Could a potentially damaging leaked document from the International Monetary Fund (IMF) threaten the already delicate Greek bailout deal agreed to this week?
The document reveals a secret IMF study in which it suggests Greece will not survive on the proposed funds that Europe and Germany are offering to them.
The leaked document shows the IMF is extracting a hefty price for taking part in a third Greek bailout. In effect, the IMF is giving Europe a choice of whether it wants to give Athens a 30-year holiday on all interest and debt repayments, or else accept savage write-downs on the loans it has made to the debt-ravaged country.
And it leaves German Chancellor Angela Merkel with an invidious choice
Merkel – who has consistently promised German taxpayers that bailing out Athens will not cost them a euro, and has refused to discuss renegotiating Greece’s debts until the country shows progress in implementing reforms – could decide that she will proceed with a Greek bailout without IMF support.
But going ahead without the IMF could make it very difficult for her to win approval in the Bundestag for a new Greek bailout deal.
What’s more, excluding the IMF from Greece’s third €86 billion ($127 billion) bailout would also put a heavier burden on eurozone countries. In the past, the IMF has picked up the tab for about one-third of the cost of eurozone bailouts. If the same formula applied in Greece’s third bailout, the IMF would contribute about €29 billion.
And other eurozone hardliners – particularly Finland, the Netherlands, the Baltic countries and Slovakia – could refuse to take part in Greece’s bailout without IMF involvement.
During acrimonious meetings on the weekend, eurozone finance ministers warned that they would not go ahead with a new rescue plan for Greece without the IMF’s involvement.
The IMF, which is headed by Christine Lagarde, had taken the position that it would not be involved in a new rescue plan for Greece because Athens had defaulted on a €1.6 billion debt repayment it was due to make to the fund at the end of last month.
But eurozone finance ministers exerted pressure on the IMF, saying its involvement was a prerequisite for a third bailout deal.
Merkel also insisted on the IMF’s participation in Greece’s next bailout on the weekend, overriding the objections of Greek leader Alexis Tsipras.
But the IMF – aware of its pivotal role – is extracting a high price for its involvement. In a leaked three-page memo sent to European officials on the weekend, the IMF said Greece needs a 30-year grace period during which it is not required to pay interest or repayments on its debt. (As Greece already has a “grace period” until 2023, this means that the country would not make a single interest or debt repayment until 2053).
Alternatively, Greece’s creditors will have to accept “deep upfront haircuts” – banker jargon for big write-downs – on their existing loans. A final and equally unappealing option would be for eurozone countries to transfer money to Greece each year to enable the country to pay its debts.
Under the IMF’s rules, the fund is not allowed to take part in a bailout if the country’s debt is considered unsustainable.

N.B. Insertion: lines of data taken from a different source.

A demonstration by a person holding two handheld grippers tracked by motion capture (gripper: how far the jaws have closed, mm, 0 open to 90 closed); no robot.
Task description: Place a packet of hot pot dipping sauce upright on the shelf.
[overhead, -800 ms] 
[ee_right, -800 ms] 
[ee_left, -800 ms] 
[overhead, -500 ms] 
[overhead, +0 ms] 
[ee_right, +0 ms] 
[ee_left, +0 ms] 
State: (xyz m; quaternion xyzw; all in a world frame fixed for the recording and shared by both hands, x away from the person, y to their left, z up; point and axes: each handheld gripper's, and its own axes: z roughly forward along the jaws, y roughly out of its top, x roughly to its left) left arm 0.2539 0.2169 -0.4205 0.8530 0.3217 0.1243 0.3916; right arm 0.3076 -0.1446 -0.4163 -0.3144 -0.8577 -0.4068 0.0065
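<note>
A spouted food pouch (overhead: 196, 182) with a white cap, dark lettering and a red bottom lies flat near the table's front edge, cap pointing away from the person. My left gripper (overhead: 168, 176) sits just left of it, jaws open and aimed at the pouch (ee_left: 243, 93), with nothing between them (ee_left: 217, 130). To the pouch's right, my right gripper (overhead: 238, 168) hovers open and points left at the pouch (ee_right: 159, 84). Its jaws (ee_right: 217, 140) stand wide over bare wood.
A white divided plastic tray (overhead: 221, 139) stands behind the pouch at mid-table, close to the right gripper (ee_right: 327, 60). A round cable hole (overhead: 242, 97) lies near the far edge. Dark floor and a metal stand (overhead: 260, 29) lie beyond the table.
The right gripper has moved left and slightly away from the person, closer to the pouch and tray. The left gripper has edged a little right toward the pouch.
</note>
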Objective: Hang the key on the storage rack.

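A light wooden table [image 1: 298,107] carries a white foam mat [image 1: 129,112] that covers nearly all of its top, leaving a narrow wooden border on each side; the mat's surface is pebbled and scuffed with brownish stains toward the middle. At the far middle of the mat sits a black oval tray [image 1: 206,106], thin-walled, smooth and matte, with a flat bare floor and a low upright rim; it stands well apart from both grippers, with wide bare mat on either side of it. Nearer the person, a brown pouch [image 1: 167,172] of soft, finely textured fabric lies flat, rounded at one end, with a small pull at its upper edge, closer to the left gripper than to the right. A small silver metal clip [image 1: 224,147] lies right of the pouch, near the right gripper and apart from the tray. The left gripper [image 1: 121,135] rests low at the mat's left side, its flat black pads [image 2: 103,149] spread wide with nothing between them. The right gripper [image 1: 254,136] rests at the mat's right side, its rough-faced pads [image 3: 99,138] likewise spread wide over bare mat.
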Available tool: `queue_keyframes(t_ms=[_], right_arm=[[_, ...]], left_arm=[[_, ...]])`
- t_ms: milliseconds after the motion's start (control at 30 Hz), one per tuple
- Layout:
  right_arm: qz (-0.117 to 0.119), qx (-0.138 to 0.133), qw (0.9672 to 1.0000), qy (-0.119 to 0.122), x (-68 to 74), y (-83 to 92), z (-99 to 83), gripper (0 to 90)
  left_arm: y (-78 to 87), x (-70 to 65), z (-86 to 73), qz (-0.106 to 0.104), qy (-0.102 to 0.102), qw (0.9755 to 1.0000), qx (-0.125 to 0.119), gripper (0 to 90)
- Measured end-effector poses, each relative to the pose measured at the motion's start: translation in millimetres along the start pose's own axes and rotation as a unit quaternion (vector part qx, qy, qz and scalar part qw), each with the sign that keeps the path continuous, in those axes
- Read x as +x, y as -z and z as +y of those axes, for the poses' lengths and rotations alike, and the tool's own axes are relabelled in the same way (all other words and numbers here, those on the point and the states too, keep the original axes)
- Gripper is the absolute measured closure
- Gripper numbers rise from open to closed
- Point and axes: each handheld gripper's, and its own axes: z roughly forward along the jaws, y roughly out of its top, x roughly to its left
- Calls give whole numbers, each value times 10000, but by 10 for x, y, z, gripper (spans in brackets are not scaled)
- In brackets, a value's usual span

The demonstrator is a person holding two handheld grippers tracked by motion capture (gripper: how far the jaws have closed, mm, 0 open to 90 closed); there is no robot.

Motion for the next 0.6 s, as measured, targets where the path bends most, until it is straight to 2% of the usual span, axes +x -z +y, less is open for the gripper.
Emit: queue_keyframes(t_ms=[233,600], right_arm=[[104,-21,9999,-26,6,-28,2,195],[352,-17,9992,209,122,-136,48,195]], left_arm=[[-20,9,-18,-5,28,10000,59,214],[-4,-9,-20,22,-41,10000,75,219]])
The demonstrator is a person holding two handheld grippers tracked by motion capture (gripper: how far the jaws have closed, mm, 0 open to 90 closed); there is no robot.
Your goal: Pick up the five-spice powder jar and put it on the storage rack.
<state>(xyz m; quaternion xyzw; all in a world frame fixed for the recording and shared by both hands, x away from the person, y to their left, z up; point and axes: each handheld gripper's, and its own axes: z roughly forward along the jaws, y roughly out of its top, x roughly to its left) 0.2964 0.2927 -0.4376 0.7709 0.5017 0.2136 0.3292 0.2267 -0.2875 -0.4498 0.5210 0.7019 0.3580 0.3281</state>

Brussels is scrambling to find enough cash to keep Athens going for the next few weeks while the country’s third bailout is negotiated.
Athens needs about €7 billion this month (which will enable it to meet a €3.5 billion repayment due to the European Central Bank next Monday and also to repay the €1.6 billion it owes to the IMF). Next month, it needs a further €5 billion.
One possibility is to transfer to Athens the €2 billion profit that the ECB made last year on its holdings of Greek bonds. But that won’t be enough to cover Greece’s needs.
A second possibility is to use the €13 billion left in the European Financial Stabilisation Mechanism, a rescue fund backed by the European Union’s budget.
But Britain’s Treasury chief, George Osborne, has rejected this possibility, saying the idea “that British taxpayers will be on the line for this Greek deal is a complete non-starter”. Other EU countries – such as Sweden, Denmark and Poland – have voiced similar concerns.
A final alternative is for countries such as France and even Italy, which have been fervent supporters of Greece remaining within the eurozone to provide bilateral loans to Athens. Not surprisingly, this has met little enthusiasm.